Tercatat oleh KPK hasil laporan harta kekayaan penyelenggara negara (LHKPN) yang diterima. Hasilnya, tercatat sebanyak 70 persen penyelenggara negara memiliki harta yang kian berlimpah, kenaikan harta kekayaan pada sejumlah kategori. Paling terbanyak di atas Rp1 miliar yaitu kategori menteri sebesar 58 persen; DPR /MPR 45 persen; gubernur/wakil 30 persen; DPRD Provinsi 23 persen; 18 persen bupati wali kota, dan terkecil DPRD Kota/kabupaten 11 persen. Sebut saja Presiden Jokowi, kekayaannya meningkat sebesar Rp8,8 miliar. Menko Maritim dan Investasi juga mengalami peningkatan. Harta kekayaannya bertambah Rp67.747.603.287.

Masih ada Menteri Pertahanan, Prabowo Subianto; Menteri Kelautan dan Perikanan, Sakti Wahyu Trenggono; dan tak kalah menarik ada Menteri Agama, Yaqut Cholil Qoumas dengan harta kekayaan melejit selama hampir setahun pandemi, yakni naik 10 kali lipat, mencapai Rp10 miliar. Hal ini dianggap suatu kewajaran. Sementara rakyat berjuang mempertahankan kehidupannya saat pandemi ini.

Inilah fenomena sistem demokrasi kapitalistik, negara seperti milik perorangan atau golongan saja.

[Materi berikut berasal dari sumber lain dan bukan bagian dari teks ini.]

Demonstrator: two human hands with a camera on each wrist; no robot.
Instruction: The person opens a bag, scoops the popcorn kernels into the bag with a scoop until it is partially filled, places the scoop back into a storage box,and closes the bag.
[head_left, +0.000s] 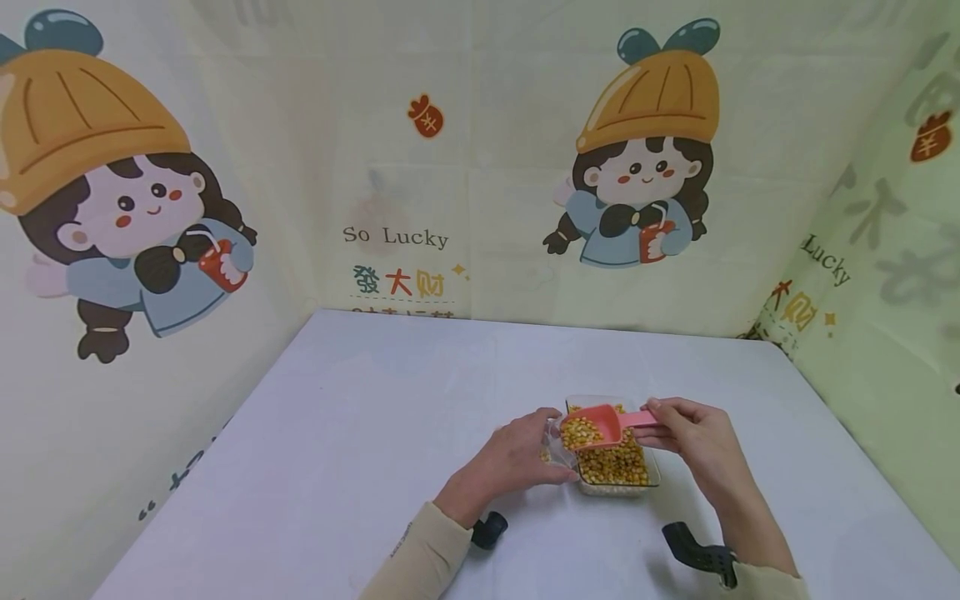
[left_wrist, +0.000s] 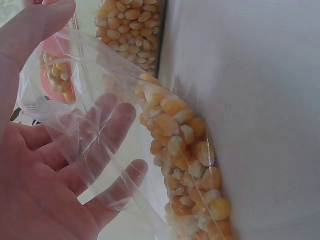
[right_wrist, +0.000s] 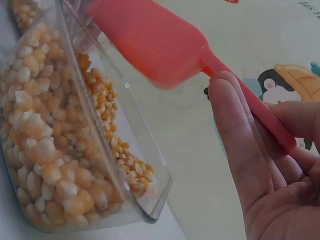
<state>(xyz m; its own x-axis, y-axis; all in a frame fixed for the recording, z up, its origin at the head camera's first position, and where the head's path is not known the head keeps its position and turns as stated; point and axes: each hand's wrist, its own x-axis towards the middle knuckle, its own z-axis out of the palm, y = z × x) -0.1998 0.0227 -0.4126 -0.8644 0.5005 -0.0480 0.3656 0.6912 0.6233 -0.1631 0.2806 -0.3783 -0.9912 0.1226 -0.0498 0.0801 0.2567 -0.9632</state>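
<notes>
My right hand (head_left: 701,437) pinches the handle of a pink scoop (head_left: 613,422) between thumb and fingers. Corn kernels (head_left: 581,432) lie in its bowl, which is held level at the mouth of a clear plastic bag (left_wrist: 117,167). My left hand (head_left: 513,457) holds that bag, thumb to one side and fingers to the other, spreading its mouth. More kernels (left_wrist: 185,150) fill the bag's lower part. Just right of the bag, a glass container (right_wrist: 159,192) holds a heap of kernels (right_wrist: 42,150); the scoop passes above it. In the head view, the left hand and scoop partly hide the bag.
A white table (head_left: 360,442) runs back to a wall covering (head_left: 510,200) printed with cartoon figures, with more covering on both sides. Black camera mounts (head_left: 490,531) sit at the wrists, close above the tabletop.
</notes>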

Penguasa sudah tidak memikirkan kesejahteraan rakyatnya tapi dalam pemikirannya hanyalah bagaimana mengumpulkan kekayaan sebanyak-banyaknya tanpa memperdulikan halal dan haram, tidak takut semua perbuatannya akan ada penghisaban.

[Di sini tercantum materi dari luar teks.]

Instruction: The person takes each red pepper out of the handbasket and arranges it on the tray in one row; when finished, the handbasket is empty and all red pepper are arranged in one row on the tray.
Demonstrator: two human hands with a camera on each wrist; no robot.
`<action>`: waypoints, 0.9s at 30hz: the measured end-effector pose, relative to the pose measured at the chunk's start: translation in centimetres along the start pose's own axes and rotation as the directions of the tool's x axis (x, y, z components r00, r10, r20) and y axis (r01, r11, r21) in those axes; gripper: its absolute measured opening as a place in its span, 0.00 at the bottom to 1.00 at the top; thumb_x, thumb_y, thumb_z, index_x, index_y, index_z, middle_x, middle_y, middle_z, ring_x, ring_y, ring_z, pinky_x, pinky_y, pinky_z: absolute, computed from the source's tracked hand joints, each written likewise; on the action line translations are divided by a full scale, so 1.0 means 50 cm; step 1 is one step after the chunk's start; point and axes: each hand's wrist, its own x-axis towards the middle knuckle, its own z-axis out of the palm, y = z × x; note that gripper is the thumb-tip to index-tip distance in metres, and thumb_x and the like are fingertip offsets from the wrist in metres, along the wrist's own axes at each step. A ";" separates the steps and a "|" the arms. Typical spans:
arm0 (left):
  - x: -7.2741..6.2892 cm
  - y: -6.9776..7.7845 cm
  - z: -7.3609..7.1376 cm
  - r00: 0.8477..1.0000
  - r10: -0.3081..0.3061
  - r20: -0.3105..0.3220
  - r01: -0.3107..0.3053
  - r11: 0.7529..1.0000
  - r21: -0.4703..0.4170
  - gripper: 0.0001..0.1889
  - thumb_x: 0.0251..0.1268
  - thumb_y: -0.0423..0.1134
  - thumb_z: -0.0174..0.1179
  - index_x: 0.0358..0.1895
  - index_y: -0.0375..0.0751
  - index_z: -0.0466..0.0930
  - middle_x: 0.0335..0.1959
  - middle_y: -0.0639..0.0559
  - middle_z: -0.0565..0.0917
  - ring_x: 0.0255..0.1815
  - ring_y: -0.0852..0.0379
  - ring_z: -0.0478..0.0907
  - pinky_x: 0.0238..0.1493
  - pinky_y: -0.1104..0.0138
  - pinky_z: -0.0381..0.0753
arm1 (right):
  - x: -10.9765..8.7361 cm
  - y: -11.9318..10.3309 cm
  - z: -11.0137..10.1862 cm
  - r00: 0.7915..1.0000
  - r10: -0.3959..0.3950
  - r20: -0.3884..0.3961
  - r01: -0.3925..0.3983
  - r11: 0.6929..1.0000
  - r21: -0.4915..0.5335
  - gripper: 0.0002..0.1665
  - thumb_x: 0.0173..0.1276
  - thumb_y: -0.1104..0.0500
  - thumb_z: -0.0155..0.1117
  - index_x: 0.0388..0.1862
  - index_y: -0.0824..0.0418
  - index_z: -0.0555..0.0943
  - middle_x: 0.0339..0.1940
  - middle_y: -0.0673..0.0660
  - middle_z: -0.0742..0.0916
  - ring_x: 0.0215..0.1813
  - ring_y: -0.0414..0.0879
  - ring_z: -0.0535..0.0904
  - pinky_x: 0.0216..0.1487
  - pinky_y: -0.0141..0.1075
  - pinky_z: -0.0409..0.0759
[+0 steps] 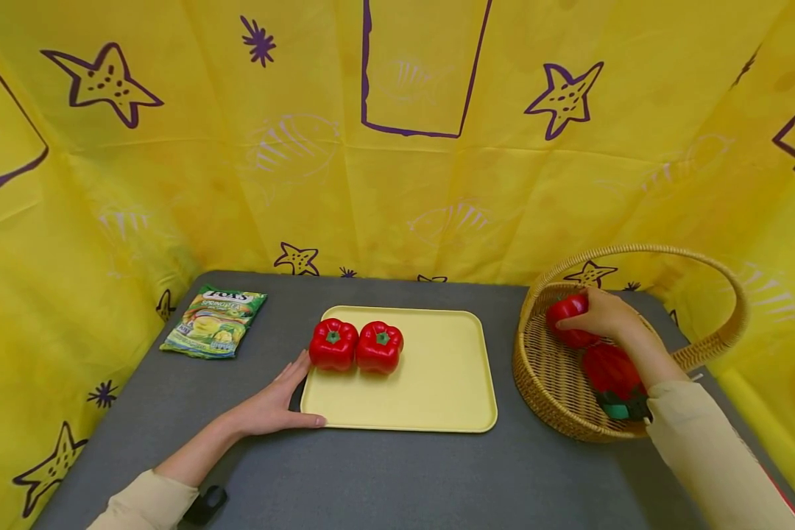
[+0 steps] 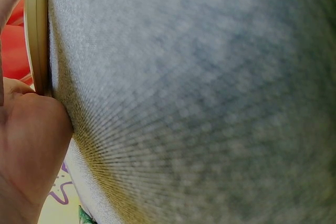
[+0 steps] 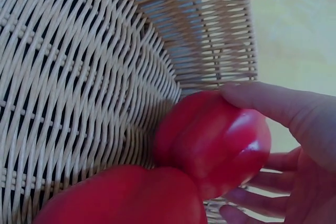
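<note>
Cream sleeves (image 1: 709,456) lie nearest the head camera, at the near edge of the gray tabletop (image 1: 397,478). The right hand (image 1: 608,318) is down inside the wicker basket (image 1: 532,383) near the tabletop's far right corner, curled on a red pepper (image 1: 565,308) by the basket's far left side. The handle (image 1: 636,248) arches above, so a good lift would keep both wrist and pepper clear of it. On the yellow tray (image 1: 437,383), the left pepper (image 1: 333,346) and its neighbor (image 1: 380,349) stand upright side by side toward the left edge. The left hand (image 1: 274,406) is spread at the tray's near left corner, thumb along the near edge and fingers up the left one; light, even pressure there should steady the tray without nudging the pepper.

From the left wrist, the palm shows close against the tray's rim; most of the fingers fall outside the frame.

From the right wrist, the thumb lies on top of the pepper and the loosely bent fingers come round its other side. How firmly they press cannot be told. Another pepper (image 3: 126,198) crowds it below, so a deeper finger wrap and a slow pull away from that one seem wisest.
</note>
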 end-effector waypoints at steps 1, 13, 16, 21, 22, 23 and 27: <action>0.000 0.000 0.000 1.000 -0.002 0.001 0.002 1.000 0.000 0.60 0.53 0.58 0.70 0.78 0.35 0.38 0.78 0.35 0.37 0.76 0.31 0.34 0.69 0.35 0.40 | -0.002 -0.002 -0.001 1.000 0.004 0.001 -0.004 1.000 0.003 0.48 0.58 0.44 0.72 0.59 0.79 0.66 0.52 0.77 0.77 0.50 0.70 0.75 0.46 0.57 0.76; 0.002 -0.001 0.000 1.000 0.002 0.000 -0.002 1.000 0.004 0.61 0.52 0.58 0.70 0.78 0.35 0.38 0.78 0.35 0.38 0.76 0.31 0.35 0.69 0.36 0.41 | -0.035 -0.021 -0.012 1.000 0.000 0.016 -0.001 0.999 0.044 0.53 0.60 0.41 0.70 0.65 0.78 0.59 0.54 0.77 0.76 0.50 0.69 0.76 0.42 0.52 0.78; 0.002 -0.001 0.000 1.000 0.003 0.002 -0.003 1.000 0.004 0.61 0.52 0.58 0.70 0.78 0.35 0.38 0.78 0.35 0.38 0.76 0.31 0.35 0.69 0.36 0.40 | -0.045 -0.023 -0.011 1.000 -0.020 0.006 0.020 0.999 0.049 0.54 0.61 0.40 0.69 0.68 0.77 0.58 0.55 0.78 0.75 0.51 0.69 0.76 0.43 0.54 0.78; 0.001 -0.001 0.000 1.000 -0.001 0.003 0.001 1.000 0.001 0.61 0.52 0.58 0.70 0.78 0.35 0.38 0.78 0.35 0.37 0.76 0.31 0.34 0.70 0.36 0.40 | -0.065 -0.028 -0.011 0.999 -0.043 -0.021 0.044 0.998 0.037 0.57 0.61 0.38 0.68 0.69 0.77 0.56 0.57 0.79 0.74 0.53 0.71 0.75 0.45 0.59 0.77; 0.001 -0.001 0.000 1.000 0.000 0.002 0.000 1.000 0.000 0.61 0.52 0.58 0.70 0.78 0.35 0.38 0.78 0.35 0.37 0.76 0.31 0.34 0.70 0.36 0.40 | -0.068 -0.029 -0.011 0.998 -0.053 -0.029 0.054 0.998 0.034 0.57 0.61 0.38 0.68 0.69 0.78 0.56 0.57 0.79 0.74 0.53 0.71 0.74 0.46 0.60 0.76; 0.001 -0.001 0.000 1.000 0.000 0.000 0.000 1.000 0.000 0.61 0.52 0.58 0.70 0.78 0.36 0.38 0.78 0.35 0.37 0.76 0.31 0.34 0.70 0.36 0.40 | -0.072 -0.029 -0.011 0.997 -0.065 -0.039 0.066 0.997 0.031 0.56 0.61 0.38 0.68 0.69 0.78 0.57 0.57 0.79 0.74 0.54 0.71 0.74 0.47 0.61 0.76; 0.001 -0.002 0.000 1.000 0.004 -0.003 -0.004 1.000 -0.003 0.61 0.53 0.58 0.70 0.78 0.36 0.37 0.78 0.36 0.37 0.77 0.32 0.34 0.70 0.36 0.40 | -0.083 -0.032 -0.007 0.992 -0.102 -0.073 0.105 0.994 0.034 0.55 0.61 0.40 0.69 0.68 0.78 0.59 0.58 0.79 0.74 0.55 0.71 0.74 0.49 0.61 0.75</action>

Sistem demokrasi menumbuhsuburkan kekayaan pejabat dibarengi dengan jumlah rakyat miskin yang makin “makmur”. Bukan makmur hidupnya, tetapi “makmur” jumlah rakyat miskinnya. Sistem kapitalisme sangat jauh berbeda dengan sistem Islam ketika pernah diterapkan di dunia ini, dicontohkan oleh Khalifah Umar bin Khatab bagaiman saat kepemimpinannya beliau menghitung jumlah kekayaan pejabat diawal dan diakhir menjabat. Jika terdapat peningkatan harta yang tidak wajar, mereka diminta membuktikan bahwa hasil kekayaan yang mereka dapat bukanlah hasil korupsi atau hal haram lainnya. Bahkan, Khalifah Umar beberapa kali membuat kebijakan mencopot jabatan atau menyita harta bawahannya hanya karena hartanya bertambah, terlebih jika diketahui hartanya itu didapat bukan dari gaji yang diberikan negara. 

Dalam Islam bukan hanya mengaudit kekayaan saja tapi juga bagaimana menanamkan keimanan dan ketakwaan, kemudian bagaimana para pejabat diawasi dan dikontrol. Hanya dengan penerapan syariat Islam yang bisa mengurusi kesejahteraan rakyat, mereka para pejabat tidak akan gila harta. Tidak pula memanfaatkan jabatan untuk memperkaya diri. Sebab, jabatan itu kelak akan menjadi surga atau neraka baginya.

Ingatlah, wahai penguasa dan pejabat! Harta itu ujian, bukan kebanggaan. Maka, belanjakanlah di jalan Allah jika ingin selamat dunia akhirat. Rasulullah saw. bersabda, “Tidak akan bergeser dua telapak kaki seorang hamba pada hari kiamat sampai dia ditanya (dimintai pertanggungjawaban) tentang umurnya ke mana dihabiskannya, tentang ilmunya bagaimana dia mengamalkannya; tentang hartanya, dari mana diperolehnya dan ke mana dibelanjakannya; serta tentang tubuhnya untuk apa digunakannya.” (HR Tirmidzi).